Exercise requirements
If a line in the data below holds the word "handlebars", include it in the count. Give only the final number.

[[ Material supplied open ]]

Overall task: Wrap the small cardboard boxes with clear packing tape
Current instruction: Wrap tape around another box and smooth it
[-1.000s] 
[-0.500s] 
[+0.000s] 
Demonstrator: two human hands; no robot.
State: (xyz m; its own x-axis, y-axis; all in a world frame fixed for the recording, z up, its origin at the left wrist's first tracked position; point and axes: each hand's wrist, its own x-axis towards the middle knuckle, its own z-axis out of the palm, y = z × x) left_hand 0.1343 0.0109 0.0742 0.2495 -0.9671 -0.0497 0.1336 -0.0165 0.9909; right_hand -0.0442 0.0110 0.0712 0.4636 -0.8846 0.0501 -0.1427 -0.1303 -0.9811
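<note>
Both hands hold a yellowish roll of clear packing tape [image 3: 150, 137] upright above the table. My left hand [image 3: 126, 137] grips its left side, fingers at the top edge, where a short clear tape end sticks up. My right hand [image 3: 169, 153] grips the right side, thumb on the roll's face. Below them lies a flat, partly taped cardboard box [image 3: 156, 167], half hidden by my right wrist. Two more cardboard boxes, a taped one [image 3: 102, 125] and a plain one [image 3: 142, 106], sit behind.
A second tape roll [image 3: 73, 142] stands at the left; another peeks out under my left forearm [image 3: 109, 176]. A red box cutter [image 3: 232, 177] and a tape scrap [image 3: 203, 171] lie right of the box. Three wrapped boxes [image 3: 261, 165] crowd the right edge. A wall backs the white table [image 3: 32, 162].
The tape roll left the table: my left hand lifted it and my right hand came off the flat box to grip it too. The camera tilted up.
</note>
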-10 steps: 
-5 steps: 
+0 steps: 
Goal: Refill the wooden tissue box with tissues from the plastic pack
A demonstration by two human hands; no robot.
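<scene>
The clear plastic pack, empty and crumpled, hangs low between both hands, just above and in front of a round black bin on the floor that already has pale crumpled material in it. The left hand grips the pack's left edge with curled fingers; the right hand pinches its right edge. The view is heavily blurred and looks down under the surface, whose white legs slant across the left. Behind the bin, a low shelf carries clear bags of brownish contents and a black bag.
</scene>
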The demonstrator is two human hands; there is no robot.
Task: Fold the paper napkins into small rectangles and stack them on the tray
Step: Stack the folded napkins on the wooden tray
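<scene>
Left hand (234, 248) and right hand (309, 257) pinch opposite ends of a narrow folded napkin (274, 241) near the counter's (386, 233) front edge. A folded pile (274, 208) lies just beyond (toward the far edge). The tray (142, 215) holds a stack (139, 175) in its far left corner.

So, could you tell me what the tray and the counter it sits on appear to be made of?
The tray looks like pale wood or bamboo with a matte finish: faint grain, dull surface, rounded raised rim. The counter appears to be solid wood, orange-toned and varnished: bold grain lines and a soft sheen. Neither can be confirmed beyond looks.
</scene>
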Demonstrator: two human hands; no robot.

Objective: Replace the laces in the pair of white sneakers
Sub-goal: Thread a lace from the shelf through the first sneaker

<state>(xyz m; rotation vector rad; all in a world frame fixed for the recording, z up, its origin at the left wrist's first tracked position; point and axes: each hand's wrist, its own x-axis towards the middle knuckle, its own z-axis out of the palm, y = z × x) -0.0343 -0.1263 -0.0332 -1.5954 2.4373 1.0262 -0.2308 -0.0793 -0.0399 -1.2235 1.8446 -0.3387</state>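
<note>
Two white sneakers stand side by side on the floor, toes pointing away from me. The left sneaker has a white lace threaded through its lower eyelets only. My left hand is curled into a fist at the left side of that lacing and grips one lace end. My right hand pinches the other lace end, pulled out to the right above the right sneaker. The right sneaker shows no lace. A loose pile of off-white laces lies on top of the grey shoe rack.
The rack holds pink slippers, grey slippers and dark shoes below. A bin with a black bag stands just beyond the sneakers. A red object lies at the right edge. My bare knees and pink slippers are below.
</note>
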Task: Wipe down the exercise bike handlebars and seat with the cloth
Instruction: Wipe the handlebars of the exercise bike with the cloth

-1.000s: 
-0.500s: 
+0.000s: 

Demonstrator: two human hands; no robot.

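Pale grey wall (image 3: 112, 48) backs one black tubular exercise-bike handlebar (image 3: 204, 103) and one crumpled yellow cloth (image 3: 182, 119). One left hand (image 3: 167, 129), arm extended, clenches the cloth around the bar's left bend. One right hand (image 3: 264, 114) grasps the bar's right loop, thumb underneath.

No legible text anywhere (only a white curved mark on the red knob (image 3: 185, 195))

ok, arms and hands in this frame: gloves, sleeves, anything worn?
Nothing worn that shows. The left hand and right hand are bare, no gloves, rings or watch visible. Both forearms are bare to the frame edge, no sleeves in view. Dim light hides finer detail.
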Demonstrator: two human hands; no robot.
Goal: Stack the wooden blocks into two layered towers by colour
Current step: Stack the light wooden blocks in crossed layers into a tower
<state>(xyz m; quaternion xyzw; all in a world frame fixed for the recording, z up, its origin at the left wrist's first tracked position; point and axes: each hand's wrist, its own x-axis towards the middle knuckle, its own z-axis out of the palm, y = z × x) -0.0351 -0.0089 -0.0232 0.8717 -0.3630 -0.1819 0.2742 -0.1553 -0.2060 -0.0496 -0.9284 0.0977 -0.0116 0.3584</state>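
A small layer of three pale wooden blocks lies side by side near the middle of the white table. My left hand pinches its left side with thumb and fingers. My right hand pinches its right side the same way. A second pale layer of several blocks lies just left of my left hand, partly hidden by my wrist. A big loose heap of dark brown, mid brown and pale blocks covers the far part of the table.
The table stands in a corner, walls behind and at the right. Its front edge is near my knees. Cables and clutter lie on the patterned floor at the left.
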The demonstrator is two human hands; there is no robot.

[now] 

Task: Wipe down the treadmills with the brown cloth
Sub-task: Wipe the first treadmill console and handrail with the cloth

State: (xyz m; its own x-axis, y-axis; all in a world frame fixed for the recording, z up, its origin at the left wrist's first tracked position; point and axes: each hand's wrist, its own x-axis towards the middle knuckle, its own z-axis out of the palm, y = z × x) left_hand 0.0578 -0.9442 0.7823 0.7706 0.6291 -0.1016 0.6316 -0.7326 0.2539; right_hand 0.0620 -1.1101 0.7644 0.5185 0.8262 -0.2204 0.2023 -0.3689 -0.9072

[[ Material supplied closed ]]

Response for this exercise
2